The more I look at this metadata[0u32] seems like a better alias for count committee[].

[raychu86]

@d0cd

[evanmarshall]

Any reason not to use a u8 here or even a boolean?

[raychu86]

Initially metadata was supposed to be used for user accounts. We can change this to use a u8 if needed.

[d0cd]

Switching to a u8 would be fine.

[howardwu]

@ljedrz can you assess this for performance implications? (use test_committee_and_delegated_maps_into_committee for profiling)

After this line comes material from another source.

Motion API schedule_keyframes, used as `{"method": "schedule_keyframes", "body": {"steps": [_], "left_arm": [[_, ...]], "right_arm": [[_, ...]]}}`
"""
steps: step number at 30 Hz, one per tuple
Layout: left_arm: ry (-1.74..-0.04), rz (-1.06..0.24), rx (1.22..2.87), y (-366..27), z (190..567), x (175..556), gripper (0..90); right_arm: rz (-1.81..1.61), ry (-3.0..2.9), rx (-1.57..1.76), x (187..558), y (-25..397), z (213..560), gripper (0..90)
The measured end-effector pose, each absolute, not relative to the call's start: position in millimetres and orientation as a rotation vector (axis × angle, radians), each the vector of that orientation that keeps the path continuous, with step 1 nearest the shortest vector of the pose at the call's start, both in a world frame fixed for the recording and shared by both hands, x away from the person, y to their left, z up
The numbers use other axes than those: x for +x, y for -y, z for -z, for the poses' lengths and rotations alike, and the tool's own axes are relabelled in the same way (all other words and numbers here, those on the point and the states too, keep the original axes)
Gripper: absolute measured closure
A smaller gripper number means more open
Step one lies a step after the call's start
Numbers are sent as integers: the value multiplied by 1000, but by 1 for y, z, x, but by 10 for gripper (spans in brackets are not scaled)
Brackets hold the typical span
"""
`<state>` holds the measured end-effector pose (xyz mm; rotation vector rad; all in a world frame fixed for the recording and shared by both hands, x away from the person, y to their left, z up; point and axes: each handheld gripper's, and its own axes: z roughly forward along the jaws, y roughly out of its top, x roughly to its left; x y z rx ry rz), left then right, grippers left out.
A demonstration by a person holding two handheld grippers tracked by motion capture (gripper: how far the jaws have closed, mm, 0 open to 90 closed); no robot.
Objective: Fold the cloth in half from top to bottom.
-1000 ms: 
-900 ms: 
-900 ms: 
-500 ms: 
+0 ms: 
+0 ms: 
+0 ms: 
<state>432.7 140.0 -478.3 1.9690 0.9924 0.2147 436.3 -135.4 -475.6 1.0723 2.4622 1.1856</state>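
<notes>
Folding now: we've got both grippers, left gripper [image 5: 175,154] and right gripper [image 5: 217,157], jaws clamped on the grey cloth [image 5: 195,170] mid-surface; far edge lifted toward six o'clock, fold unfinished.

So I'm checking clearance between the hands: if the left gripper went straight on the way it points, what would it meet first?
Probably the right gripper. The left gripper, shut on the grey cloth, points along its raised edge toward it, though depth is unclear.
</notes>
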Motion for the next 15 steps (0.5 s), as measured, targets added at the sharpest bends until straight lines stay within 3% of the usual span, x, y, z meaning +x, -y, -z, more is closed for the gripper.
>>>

We need a full committee with full delegated maps.

[ljedrz]

That test takes roughly the same amount of time as before; however, due to the scope of these changes it would be best to run a profile in the IsoNet and compare it against one from a run with the current code if we'd like to make sure that there are no regressions.

[raychu86]

@evanmarshall Genesis blocks generated in - 8ba7dc5

[vicsn]

Some tests are still failing. You can find fixes for some of them in this branch. I'll need input from @evanmarshall or @fulltimemike on:

• test_staking_rewards_when_staker_is_under_min_yields_no_reward - I assume this is because of the commission rate. Not sure if we should just remove assert_eq!(candidate_stake, stake); or explicitly recalculate the commission in the test.
• test_insufficient_public_fees
• test_max_committee_limit_with_bonds

[evanmarshall]

Some tests are still failing. You can find fixes for some of them in this branch. I'll need input from @evanmarshall or @fulltimemike on:

• test_staking_rewards_when_staker_is_under_min_yields_no_reward - I assume this is because of the commission rate. Not sure if we should just remove assert_eq!(candidate_stake, stake); or explicitly recalculate the commission in the test.
• test_insufficient_public_fees
• test_max_committee_limit_with_bonds

These tests are fixed.

[vicsn]

CI passes, review comments look incorporated, approving this so it can be tested in canary. If existing reviewers or auditors encounter issues, they can open new PRs.

[apruden2008]

Looks good to me. We should work to add more test cases for this in the future, but in the meantime this looks good to merge in so we can start doing live testing on the canary net.

Great work @evanmarshall on pulling this together.